‘Kid who suffered rape trauma won’t like to recall incident’

A man accused of raping a 12-year -old girl has been convicted by a Delhi court which relied on her testimony despite her varied statements, saying her conduct was “highly natural” as any child who has undergone such a trauma would not like to recall the incident.

“The plight and the mental trauma which the victim must have faced can be well understood considering her tender age. It was only in the end that she reasoned as to why she was giving varied answers i.E. She never wanted to remember the incident,” Additional Sessions Judge Sanjay Sharma said.

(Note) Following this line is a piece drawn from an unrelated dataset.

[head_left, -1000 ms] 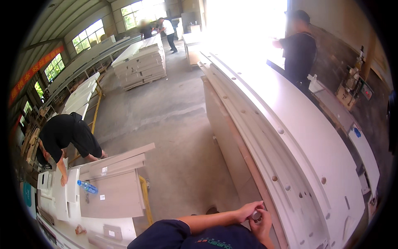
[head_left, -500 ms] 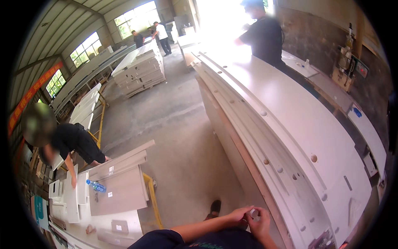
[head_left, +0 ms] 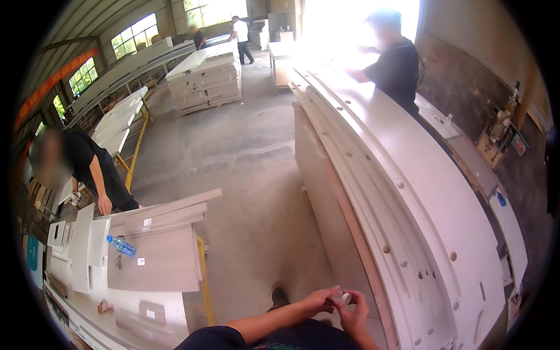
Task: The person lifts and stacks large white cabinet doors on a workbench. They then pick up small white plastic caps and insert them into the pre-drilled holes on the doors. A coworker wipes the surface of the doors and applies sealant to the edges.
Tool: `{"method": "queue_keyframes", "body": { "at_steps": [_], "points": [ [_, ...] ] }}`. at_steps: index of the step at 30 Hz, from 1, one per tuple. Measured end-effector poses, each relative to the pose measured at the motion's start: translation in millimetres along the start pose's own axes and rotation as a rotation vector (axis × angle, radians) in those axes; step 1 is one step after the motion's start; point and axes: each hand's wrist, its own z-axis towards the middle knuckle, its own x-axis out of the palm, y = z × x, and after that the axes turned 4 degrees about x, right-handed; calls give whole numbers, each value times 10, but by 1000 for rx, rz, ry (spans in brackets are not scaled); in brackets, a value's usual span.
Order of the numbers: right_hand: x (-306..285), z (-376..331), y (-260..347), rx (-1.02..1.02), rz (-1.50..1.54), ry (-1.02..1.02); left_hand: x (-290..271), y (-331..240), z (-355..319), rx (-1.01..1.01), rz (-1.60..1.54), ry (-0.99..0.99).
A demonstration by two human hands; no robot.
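Observation:
Near the lower edge, my left hand [head_left: 319, 300] and my right hand [head_left: 353, 312] meet in front of my body. Between their fingers is a small white round cap-like thing [head_left: 345, 298]. A pale, see-through part seems to adjoin it on the left, but my fingers cover most of this. Both hands are closed on the thing. Just to their right stands a stack of long white panels [head_left: 408, 233] with round holes; neither hand touches it.
At left, a table holds brown-grey boards [head_left: 169, 256], a blue-labelled bottle [head_left: 121, 246] and white pieces [head_left: 84, 245]. One person [head_left: 99, 169] bends behind it; another [head_left: 394, 70] stands beyond the panels. A panel pile [head_left: 204, 81] stands farther off on the floor.
My view has shifted, and my joined hands appear slightly farther left, still holding the small white thing. The person at left has straightened somewhat, the near hand lifting from the white boards.

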Motion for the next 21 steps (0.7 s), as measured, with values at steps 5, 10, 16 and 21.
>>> {"method": "queue_keyframes", "body": {
  "at_steps": [5, 10, 16, 21],
  "points": [
    [656, 551, 473, -25, -38, 75, -716, -709, -97, 118, -165, -26],
    [1289, 1205, 803, -8, 72, 124, -1231, -1446, -248, 215, -304, -138],
    [1868, 2115, 940, -48, 106, 125, -1703, -2059, -133, 209, -410, -141],
    [2400, 3107, 940, -113, 172, 138, -2222, -2725, 254, 287, -409, -210]
  ]
}}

The court said the victim’s conduct was “highly natural” and not unnatural during examination.

“Any child who has undergone such a traumatic experience would not like to recapitulate the incident as it would be much more traumatic and can even go a step forward to damage her psyche in future. Thus, her conduct during examination was not unnatural but highly natural,” it said.

The court, which is yet to pronounce order on sentence, held Ashok Jha, the victim’s neighbour, guilty of offences under sections 376(2)(f)(raping a woman who is under 12 years of age), 451(house-trespass) and 506(criminal intimidation) of IPC and section 4 (sexual assault) of Protection of Children from Sexual Offences (POCSO) Act.

The court’s verdict came in a case of rape of a minor girl while she was sleeping in her house on the afternoon of December 14, 2012.

The complaint lodged by the victim’s mother had alleged that the girl was in her shanty with her two siblings when Jha, their neighbour, raped and threatened to kill her.

It further said the incident took place when her mother was not at home and when she returned, the victim told her about the same and the accused was arrested.

The court, while convicting Jha, also relied on the medical report of the victim which proved penetrative sexual assault was committed.

It also noted that during examination the girl made inconsistent statements which conclude that “an attempt was made to make her hostile initially, but with the sustained and positive questioning by the prosecutor and the court, the truth was extracted from her.”

It said the possibility of her being tutored to mitigate the act of the accused cannot be ruled out.

During the trial, the accused had pleaded innocence and claimed he was falsely implicated.

However, the court rejected his claim, saying he could not attribute any ulterior motive upon the victim or her parents for this implication.